* REQUIRED ACTION
For every line in the records that has the word "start", make a copy.

* THE INPUT
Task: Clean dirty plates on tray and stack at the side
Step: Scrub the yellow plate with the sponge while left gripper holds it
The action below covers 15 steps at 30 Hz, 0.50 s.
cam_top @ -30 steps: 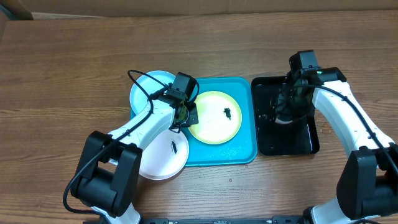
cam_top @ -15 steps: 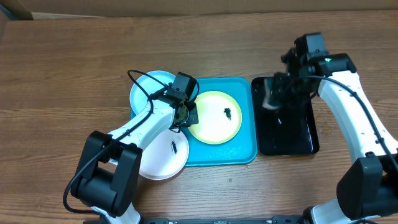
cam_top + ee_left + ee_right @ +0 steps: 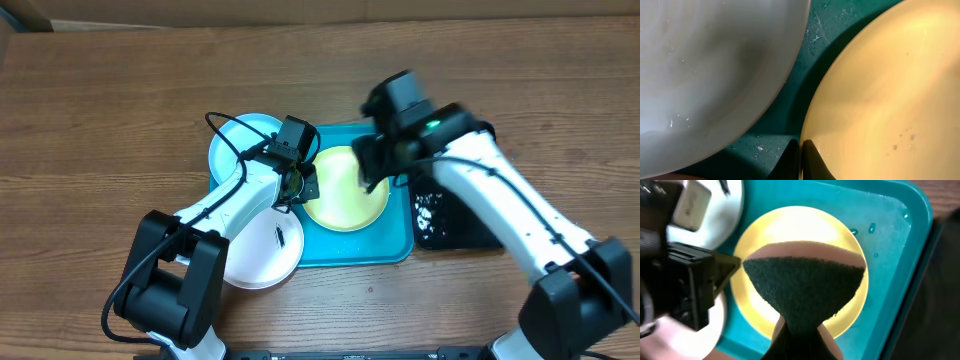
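I read left gripper clamped on rim of yellow plate; plate lies in tray. Right gripper pinching sponge, dark face down, just above that plate. Blue plate and white plate at tray's left edge.

Left arm reaches forward from its near-side base, elbow bent, wrist tipped down. My left gripper is pinched tight on the rim of the yellow-green plate. Right arm stretches across toward the middle, blurred from overhead; my right gripper points down, jaws clamped on a dark green sponge.
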### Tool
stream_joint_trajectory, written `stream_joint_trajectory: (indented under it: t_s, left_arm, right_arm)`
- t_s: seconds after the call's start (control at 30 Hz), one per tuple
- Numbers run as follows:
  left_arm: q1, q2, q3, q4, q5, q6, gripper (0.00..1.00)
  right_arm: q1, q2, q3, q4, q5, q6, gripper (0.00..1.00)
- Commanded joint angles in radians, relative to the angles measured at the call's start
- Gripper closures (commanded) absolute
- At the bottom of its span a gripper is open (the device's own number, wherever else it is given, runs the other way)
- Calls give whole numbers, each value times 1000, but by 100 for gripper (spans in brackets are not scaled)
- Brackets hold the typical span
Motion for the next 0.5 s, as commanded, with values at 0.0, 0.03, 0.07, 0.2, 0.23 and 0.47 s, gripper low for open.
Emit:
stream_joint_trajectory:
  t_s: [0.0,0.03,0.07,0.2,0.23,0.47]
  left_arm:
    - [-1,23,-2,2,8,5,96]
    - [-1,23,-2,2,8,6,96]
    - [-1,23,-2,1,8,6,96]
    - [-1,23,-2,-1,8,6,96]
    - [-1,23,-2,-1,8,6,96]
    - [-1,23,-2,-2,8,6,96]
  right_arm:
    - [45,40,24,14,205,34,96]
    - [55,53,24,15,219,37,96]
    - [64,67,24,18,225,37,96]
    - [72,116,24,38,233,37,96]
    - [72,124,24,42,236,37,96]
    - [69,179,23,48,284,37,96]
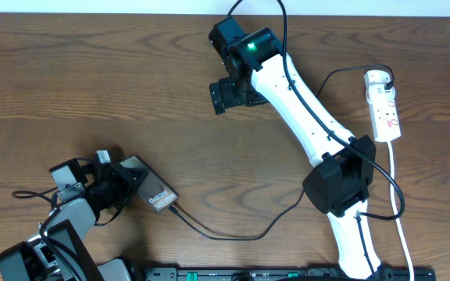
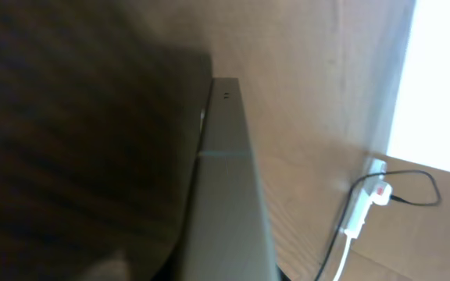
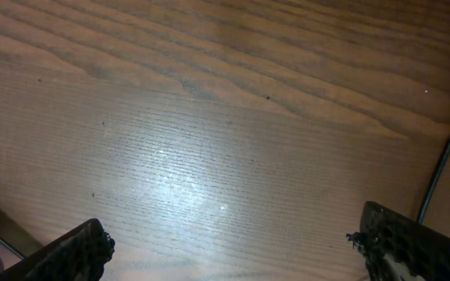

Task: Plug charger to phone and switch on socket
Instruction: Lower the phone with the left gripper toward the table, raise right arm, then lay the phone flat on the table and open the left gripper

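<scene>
Phone reads "Galaxy", pinched in left pincer; right pincer spread.

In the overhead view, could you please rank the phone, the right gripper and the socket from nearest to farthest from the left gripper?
1. Phone: in the left gripper, lower left.
2. Right gripper: upper middle, over bare table.
3. Socket: far right edge.
</scene>
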### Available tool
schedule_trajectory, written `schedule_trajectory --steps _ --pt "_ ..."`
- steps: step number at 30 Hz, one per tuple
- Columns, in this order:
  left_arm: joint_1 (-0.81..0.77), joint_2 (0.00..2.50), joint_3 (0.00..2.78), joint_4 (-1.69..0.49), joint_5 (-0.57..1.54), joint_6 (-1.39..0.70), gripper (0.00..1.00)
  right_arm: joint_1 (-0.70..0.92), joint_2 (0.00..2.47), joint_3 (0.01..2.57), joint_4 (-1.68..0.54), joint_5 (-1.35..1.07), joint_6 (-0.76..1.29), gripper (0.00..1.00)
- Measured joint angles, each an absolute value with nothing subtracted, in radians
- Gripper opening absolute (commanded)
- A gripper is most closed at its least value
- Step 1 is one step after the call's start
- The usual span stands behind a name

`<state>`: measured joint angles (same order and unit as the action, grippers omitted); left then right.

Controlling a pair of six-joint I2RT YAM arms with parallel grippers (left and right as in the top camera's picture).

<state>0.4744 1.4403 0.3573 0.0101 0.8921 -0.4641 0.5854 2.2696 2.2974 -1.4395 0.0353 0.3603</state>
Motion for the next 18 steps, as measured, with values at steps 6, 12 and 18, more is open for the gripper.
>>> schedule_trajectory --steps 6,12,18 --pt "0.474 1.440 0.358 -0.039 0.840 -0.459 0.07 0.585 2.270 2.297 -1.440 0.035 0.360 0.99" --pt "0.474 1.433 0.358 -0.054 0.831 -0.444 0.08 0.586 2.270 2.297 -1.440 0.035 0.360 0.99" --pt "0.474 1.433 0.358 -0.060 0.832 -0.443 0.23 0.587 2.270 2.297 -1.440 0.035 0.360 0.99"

* EXERCISE RESULT
- t_s: seconds after the call's start (control at 30 Hz), one per tuple
- Commanded joint angles in radians, relative to the angles measured at the call's start
- Step 1 is one step after the call's start

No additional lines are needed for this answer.